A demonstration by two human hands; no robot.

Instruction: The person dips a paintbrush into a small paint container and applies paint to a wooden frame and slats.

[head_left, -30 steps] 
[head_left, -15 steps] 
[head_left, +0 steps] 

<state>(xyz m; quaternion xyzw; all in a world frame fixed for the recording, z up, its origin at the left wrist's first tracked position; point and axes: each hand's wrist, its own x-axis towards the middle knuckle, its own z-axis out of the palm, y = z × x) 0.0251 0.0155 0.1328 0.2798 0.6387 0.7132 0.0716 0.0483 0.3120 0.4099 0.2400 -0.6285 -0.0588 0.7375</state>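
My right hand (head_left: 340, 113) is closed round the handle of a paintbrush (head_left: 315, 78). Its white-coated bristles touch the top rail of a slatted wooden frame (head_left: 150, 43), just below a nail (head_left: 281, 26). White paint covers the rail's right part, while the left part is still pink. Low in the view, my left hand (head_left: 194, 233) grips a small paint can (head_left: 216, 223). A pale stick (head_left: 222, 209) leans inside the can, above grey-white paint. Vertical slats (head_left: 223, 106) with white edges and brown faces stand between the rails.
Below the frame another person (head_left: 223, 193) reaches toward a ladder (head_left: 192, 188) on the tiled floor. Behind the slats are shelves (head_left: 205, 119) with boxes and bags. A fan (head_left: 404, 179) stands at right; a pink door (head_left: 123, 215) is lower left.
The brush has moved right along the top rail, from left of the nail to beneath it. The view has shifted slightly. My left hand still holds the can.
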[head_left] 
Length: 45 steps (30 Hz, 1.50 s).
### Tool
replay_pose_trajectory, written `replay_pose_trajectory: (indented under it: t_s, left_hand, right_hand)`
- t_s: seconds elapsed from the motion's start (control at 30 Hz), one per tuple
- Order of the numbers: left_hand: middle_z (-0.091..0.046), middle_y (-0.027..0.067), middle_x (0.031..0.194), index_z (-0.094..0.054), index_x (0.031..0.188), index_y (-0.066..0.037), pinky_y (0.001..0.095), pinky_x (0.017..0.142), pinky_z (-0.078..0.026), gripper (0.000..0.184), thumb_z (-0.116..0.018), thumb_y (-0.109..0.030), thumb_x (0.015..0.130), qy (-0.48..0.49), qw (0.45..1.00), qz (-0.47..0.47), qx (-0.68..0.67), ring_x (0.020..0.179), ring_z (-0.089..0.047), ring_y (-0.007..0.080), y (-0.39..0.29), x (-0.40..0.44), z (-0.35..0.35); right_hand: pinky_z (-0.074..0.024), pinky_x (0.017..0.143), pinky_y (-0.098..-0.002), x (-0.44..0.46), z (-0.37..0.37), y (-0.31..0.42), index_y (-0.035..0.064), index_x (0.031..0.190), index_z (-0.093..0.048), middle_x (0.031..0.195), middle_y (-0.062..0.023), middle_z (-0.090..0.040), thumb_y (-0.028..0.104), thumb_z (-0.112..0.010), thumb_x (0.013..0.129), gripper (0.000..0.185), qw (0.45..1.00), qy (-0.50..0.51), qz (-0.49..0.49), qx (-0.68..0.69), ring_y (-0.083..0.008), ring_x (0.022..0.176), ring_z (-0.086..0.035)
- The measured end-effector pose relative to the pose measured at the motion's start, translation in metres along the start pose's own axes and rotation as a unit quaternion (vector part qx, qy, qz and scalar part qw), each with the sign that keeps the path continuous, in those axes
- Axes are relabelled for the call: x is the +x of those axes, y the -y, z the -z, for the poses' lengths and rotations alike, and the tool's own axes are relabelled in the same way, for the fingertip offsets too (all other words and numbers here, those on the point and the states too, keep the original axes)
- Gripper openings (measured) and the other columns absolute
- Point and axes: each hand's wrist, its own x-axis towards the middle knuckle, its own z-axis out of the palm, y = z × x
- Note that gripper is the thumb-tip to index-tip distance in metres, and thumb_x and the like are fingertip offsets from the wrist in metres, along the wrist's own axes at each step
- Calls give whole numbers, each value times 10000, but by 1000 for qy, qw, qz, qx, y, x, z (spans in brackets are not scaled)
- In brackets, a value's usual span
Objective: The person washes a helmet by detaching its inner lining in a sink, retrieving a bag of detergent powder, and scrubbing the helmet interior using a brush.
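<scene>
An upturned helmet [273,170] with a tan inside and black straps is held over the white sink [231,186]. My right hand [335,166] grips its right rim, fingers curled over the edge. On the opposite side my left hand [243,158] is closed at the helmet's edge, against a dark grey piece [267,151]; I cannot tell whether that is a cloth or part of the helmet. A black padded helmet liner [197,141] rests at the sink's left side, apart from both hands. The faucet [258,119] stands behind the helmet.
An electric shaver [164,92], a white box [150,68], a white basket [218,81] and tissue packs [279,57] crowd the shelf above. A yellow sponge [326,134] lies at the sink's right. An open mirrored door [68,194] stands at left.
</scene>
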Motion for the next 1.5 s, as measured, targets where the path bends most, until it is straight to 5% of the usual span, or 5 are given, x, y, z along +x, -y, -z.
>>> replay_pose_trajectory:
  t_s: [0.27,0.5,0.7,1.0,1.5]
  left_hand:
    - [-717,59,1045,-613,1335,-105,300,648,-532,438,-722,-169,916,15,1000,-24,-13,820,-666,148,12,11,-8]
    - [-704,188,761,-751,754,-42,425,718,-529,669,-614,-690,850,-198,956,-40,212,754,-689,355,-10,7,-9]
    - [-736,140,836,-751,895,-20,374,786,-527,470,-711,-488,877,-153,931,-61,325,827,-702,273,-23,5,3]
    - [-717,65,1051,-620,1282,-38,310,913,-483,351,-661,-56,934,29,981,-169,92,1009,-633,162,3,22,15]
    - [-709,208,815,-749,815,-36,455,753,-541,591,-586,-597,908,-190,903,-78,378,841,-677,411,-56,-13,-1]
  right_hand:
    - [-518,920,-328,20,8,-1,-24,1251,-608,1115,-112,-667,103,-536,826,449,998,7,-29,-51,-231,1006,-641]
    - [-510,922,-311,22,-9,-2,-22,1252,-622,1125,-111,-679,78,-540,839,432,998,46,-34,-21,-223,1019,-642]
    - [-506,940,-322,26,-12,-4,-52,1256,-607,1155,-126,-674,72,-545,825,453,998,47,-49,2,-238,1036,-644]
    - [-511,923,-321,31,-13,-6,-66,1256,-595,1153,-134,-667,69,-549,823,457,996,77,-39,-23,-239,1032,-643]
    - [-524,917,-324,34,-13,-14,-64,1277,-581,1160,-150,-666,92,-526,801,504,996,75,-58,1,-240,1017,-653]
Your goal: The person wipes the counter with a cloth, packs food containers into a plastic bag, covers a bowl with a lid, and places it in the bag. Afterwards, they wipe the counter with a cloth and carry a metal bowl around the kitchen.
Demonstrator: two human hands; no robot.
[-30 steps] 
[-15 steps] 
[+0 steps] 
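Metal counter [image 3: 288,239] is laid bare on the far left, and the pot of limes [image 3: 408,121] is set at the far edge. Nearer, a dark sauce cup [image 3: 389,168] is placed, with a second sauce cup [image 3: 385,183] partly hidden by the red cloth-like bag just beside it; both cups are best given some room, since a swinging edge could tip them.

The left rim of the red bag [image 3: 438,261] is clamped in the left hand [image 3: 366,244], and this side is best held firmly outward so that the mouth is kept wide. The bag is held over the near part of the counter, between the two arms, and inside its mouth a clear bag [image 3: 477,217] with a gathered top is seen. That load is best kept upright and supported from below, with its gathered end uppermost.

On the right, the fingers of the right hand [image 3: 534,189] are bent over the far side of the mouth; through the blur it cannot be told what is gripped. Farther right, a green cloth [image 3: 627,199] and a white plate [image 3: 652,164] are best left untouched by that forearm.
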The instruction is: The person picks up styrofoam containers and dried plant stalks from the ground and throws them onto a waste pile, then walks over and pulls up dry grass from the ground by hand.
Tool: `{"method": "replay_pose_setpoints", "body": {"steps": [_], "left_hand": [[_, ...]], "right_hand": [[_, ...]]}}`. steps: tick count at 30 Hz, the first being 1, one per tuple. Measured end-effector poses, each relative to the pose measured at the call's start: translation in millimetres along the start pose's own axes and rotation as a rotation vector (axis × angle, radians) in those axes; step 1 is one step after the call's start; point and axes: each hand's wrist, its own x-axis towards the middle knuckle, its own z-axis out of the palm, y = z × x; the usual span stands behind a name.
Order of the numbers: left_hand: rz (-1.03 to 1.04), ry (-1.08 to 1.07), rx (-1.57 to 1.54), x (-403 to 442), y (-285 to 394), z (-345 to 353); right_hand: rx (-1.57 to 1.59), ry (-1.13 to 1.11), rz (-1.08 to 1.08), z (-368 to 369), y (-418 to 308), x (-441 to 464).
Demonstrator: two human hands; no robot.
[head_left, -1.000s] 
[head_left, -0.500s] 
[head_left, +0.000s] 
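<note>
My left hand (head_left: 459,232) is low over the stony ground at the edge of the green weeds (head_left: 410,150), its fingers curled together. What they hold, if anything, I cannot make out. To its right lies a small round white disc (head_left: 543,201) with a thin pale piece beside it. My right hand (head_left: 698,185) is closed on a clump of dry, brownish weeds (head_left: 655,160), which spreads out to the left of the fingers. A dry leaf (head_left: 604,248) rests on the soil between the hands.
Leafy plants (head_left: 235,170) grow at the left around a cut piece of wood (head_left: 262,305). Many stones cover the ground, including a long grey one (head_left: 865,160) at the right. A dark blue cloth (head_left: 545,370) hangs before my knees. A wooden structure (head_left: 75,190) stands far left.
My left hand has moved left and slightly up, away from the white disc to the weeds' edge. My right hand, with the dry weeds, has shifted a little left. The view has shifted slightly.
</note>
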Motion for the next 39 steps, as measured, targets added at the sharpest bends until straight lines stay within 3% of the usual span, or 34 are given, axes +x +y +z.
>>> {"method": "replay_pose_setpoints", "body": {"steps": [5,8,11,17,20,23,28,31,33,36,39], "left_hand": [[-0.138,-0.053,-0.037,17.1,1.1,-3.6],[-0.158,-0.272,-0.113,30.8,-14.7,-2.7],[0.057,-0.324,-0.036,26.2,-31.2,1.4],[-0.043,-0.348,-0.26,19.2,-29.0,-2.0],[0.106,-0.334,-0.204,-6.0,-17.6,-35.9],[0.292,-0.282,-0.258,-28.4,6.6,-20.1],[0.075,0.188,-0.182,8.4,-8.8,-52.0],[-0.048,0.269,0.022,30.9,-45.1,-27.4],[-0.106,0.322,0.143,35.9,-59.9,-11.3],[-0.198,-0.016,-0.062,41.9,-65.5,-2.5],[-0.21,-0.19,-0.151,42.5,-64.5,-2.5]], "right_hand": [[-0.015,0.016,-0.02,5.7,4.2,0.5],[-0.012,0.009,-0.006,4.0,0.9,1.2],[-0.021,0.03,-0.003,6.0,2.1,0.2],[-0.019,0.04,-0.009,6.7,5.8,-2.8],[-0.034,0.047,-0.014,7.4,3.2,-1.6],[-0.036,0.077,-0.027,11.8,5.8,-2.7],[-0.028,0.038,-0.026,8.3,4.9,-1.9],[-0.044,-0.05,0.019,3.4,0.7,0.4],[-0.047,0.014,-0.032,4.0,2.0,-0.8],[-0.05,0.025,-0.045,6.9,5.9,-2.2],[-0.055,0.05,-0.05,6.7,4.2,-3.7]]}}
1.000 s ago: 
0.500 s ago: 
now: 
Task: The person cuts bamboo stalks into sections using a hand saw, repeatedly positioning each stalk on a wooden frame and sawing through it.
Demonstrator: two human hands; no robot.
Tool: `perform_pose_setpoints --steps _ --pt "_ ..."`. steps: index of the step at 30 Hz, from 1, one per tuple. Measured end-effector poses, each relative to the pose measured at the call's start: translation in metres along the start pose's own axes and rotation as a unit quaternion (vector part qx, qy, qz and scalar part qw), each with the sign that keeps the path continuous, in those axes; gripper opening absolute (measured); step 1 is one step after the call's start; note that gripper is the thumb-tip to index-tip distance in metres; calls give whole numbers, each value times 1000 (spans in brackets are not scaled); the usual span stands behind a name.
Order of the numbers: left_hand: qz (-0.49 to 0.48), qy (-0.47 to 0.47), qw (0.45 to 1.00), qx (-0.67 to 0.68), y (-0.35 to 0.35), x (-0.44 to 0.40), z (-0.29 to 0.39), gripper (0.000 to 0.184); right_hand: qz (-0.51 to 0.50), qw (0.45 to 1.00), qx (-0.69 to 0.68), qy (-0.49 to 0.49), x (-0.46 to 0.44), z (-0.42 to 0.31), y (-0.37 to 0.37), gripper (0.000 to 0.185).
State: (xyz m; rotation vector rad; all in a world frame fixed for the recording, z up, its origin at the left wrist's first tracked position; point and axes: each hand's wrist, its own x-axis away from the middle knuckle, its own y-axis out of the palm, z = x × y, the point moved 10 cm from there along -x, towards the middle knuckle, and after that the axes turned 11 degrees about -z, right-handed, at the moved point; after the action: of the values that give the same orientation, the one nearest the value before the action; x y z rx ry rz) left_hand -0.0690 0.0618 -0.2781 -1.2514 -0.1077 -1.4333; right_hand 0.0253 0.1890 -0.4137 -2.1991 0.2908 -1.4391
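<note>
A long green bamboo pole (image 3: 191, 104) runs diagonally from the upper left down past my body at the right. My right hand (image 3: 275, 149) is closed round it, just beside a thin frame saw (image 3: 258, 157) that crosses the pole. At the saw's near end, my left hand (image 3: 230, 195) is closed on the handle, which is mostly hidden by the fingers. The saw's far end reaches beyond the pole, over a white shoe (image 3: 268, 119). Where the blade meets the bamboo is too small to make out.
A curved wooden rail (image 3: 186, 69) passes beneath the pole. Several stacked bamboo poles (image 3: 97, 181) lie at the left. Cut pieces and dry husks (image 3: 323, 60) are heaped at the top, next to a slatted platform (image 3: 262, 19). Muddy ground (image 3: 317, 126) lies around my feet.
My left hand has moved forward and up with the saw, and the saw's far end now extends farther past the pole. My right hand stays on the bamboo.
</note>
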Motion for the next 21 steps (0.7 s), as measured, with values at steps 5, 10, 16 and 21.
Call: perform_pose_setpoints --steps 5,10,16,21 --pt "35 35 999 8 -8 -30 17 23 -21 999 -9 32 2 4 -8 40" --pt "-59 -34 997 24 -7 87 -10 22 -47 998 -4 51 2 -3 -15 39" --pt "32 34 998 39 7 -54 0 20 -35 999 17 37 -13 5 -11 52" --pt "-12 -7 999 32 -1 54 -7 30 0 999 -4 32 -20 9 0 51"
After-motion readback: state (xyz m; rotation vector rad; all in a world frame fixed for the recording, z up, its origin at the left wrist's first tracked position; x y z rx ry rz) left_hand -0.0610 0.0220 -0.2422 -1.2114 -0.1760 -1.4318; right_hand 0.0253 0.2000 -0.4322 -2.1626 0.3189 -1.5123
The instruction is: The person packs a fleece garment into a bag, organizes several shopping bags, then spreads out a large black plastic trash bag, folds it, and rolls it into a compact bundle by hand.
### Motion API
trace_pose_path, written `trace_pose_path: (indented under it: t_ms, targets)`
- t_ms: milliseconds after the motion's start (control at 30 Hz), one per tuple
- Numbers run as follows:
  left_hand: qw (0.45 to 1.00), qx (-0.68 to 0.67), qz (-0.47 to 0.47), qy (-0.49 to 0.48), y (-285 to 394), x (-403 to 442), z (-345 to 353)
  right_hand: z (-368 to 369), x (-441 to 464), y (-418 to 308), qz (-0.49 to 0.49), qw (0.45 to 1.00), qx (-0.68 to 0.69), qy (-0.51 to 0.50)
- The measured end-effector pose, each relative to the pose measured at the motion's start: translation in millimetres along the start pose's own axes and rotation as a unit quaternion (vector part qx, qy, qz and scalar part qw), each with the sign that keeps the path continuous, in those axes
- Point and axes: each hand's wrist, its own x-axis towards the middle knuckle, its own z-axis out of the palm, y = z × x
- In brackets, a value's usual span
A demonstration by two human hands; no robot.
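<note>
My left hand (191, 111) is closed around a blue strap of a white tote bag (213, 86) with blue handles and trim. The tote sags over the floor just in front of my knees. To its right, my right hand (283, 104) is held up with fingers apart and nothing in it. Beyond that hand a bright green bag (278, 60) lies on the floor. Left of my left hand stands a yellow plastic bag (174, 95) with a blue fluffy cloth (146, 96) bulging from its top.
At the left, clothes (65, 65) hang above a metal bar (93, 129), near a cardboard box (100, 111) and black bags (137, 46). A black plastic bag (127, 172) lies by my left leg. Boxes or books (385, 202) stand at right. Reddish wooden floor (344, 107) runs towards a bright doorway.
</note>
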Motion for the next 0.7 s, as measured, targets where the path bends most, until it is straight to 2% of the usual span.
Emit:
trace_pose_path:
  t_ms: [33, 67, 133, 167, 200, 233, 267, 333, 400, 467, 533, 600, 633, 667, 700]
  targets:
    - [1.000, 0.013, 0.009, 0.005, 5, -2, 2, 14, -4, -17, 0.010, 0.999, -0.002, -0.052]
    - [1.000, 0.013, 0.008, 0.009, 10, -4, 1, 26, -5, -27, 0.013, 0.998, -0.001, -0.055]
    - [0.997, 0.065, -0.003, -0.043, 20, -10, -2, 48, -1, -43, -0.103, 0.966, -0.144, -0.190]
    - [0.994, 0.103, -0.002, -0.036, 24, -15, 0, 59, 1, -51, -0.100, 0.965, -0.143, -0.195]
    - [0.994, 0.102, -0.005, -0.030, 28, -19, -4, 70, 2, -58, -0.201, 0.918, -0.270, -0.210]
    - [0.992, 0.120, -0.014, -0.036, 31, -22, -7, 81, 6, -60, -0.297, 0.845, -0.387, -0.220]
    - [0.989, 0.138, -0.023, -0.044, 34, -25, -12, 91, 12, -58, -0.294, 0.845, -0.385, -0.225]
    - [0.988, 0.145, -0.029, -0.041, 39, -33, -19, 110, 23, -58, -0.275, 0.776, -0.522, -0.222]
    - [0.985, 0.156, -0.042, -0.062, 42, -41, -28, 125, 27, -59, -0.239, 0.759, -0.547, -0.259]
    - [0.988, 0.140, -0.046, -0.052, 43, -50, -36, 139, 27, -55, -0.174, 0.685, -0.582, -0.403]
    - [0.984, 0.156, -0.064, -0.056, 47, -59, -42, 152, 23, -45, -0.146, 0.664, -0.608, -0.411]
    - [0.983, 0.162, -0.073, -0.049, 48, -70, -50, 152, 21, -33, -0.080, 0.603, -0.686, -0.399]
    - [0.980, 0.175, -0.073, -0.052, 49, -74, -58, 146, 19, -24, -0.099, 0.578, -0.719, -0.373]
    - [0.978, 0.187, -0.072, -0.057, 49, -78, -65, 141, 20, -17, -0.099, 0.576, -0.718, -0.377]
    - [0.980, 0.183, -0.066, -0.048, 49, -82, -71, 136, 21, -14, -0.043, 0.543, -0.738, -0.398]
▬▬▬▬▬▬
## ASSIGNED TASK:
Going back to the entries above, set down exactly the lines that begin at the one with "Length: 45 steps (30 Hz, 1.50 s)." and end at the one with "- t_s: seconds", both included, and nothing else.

## TASK RESULT:
Length: 45 steps (30 Hz, 1.50 s).
### Tool
replay_pose_trajectory, written `replay_pose_trajectory: (indented under it: t_s, left_hand, right_hand)`
- t_s: seconds elapsed from the motion's start (control at 30 Hz), one per tuple

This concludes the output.